### Exercise brief
From the first line of the listing, copy each line exactly until you have included the line with "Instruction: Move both"; leave out the pictures.

Start of Recorded data

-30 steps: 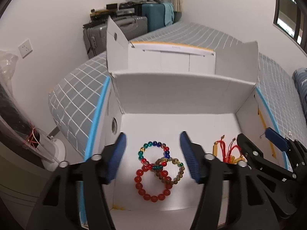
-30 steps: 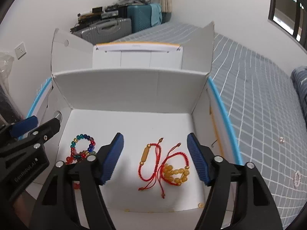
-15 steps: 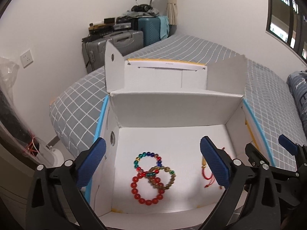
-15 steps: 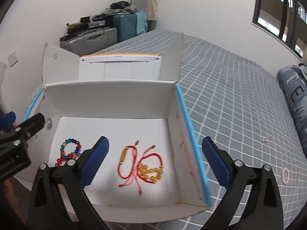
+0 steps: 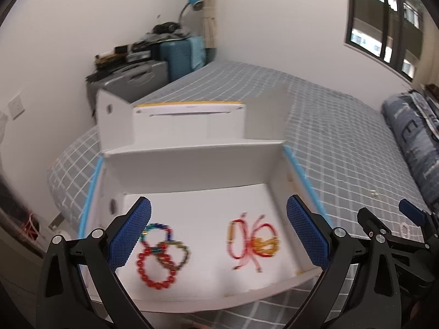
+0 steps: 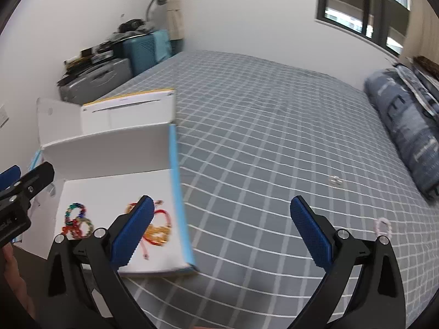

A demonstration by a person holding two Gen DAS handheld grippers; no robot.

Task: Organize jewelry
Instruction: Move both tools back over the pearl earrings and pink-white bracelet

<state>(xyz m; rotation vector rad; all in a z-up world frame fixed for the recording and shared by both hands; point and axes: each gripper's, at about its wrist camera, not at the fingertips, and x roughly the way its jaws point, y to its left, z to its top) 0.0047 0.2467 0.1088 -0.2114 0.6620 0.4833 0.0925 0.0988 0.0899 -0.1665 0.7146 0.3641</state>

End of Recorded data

### Answer to the problem
-30 steps: 
-30 steps: 
-15 steps: 
-15 steps: 
+0 steps: 
+0 steps: 

A demonstration by a person holding two Gen DAS handheld grippers; no robot.

Task: Organize jewelry
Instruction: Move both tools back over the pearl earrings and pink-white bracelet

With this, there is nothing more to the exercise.